[Start of Attachment]

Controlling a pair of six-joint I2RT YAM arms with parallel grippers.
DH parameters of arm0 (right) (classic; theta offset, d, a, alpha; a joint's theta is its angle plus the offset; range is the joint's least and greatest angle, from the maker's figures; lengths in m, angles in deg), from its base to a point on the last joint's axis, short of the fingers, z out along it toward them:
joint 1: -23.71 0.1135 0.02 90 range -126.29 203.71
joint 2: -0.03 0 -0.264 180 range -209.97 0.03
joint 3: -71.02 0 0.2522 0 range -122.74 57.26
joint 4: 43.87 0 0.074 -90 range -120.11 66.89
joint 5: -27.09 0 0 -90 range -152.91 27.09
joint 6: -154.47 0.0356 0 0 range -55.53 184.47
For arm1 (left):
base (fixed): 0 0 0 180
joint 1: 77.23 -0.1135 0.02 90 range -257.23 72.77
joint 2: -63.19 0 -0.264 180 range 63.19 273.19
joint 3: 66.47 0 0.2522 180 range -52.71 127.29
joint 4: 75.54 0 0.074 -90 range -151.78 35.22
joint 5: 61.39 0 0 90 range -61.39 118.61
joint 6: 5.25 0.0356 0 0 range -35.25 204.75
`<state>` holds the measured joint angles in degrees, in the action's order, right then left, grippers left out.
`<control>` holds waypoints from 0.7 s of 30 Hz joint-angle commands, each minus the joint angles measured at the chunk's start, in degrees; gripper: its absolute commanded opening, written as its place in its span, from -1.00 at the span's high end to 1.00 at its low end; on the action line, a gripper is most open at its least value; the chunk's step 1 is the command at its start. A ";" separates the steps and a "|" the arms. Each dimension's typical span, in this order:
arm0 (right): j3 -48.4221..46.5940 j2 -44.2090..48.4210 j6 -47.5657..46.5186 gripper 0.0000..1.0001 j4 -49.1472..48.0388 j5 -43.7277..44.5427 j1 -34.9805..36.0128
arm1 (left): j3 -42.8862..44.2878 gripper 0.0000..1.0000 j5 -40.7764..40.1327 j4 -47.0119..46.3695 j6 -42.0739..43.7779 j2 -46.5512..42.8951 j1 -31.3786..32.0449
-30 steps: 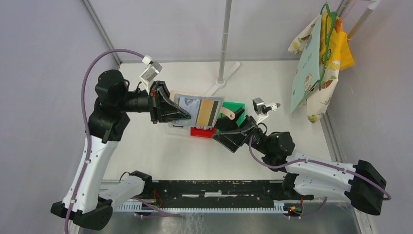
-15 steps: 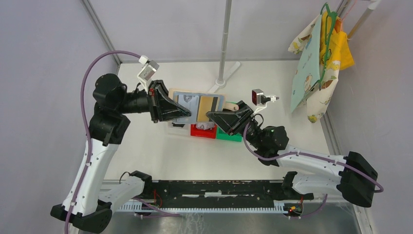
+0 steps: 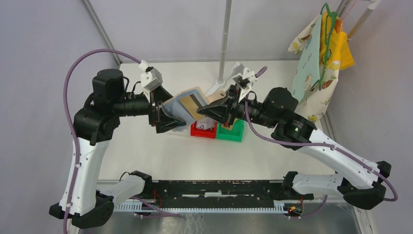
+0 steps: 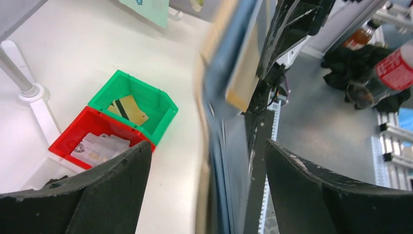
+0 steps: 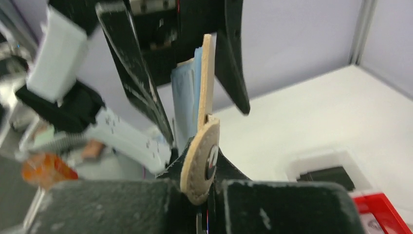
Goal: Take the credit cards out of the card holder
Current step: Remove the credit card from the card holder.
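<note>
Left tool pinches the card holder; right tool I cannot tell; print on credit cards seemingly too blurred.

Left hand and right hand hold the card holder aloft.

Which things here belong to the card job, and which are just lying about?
Job: holder, left gripper, right gripper, cards, red bin, green bin.
Lying about: hanging cloths, pole, black box, bottle.
</note>
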<state>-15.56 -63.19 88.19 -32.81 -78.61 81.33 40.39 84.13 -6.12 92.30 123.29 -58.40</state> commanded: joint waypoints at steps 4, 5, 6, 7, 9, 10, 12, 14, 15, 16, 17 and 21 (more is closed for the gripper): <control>-10.27 -6.14 -17.26 1.00 32.42 -7.57 0.38 | 2.49 -0.77 3.30 9.95 15.85 -0.71 0.19; -11.24 -6.65 -17.90 1.00 33.48 -7.59 0.33 | 2.30 -0.77 3.02 10.82 16.94 -0.62 0.16; -12.18 -7.03 -18.50 1.00 34.36 -7.59 0.38 | 1.73 -0.77 2.56 11.33 17.66 -0.48 0.17; -12.98 -7.41 -19.07 1.00 35.06 -7.75 0.44 | 1.04 -0.76 2.18 11.67 18.51 -0.50 0.21; -14.16 -7.87 -19.45 1.00 35.67 -8.23 0.46 | -0.68 -0.72 2.20 11.82 19.42 -0.63 0.19; -14.56 -8.05 -19.58 0.99 35.55 -8.73 0.45 | -1.40 -0.70 2.47 11.84 19.68 -0.74 0.18; -15.34 -8.62 -20.13 1.00 35.67 -10.31 0.66 | -3.23 -0.63 3.28 11.91 20.01 -0.81 0.21; -16.40 -9.53 -20.73 1.00 36.33 -10.95 1.15 | -4.76 -0.58 3.86 12.41 21.08 -0.77 0.23; -16.94 -9.91 -21.07 1.00 36.62 -11.23 1.34 | -5.44 -0.56 3.96 12.45 21.36 -0.75 0.16; -17.37 -10.31 -21.21 1.00 36.61 -11.63 1.59 | -6.26 -0.55 4.02 12.46 21.56 -0.72 0.19; -17.65 -10.65 -21.42 1.00 36.60 -11.95 1.89 | -7.00 -0.54 4.06 12.34 21.70 -0.62 0.24; -18.67 -12.36 -22.15 0.99 36.67 -12.67 2.64 | -8.32 -0.50 6.14 12.26 21.36 0.29 0.24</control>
<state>-31.19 -74.01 68.06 5.20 -89.15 83.15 32.56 86.23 5.99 110.95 122.98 -58.40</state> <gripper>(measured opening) 0.036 0.763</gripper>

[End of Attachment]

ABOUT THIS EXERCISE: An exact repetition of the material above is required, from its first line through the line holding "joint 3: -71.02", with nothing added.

ANSWER TO THIS TASK:
Controlling a pair of six-joint I2RT YAM arms with parallel grippers.
DH parameters of arm0 (right) (classic; theta offset, d, a, alpha; a joint's theta is its angle plus the offset; range is the joint's least and greatest angle, from the maker's figures; lengths in m, angles in deg), from its base to a point on the last joint's axis, short of the fingers, z out along it toward them:
joint 1: -23.71 0.1135 0.02 90 range -126.29 203.71
joint 2: -0.03 0 -0.264 180 range -209.97 0.03
joint 3: -71.02 0 0.2522 0 range -122.74 57.26

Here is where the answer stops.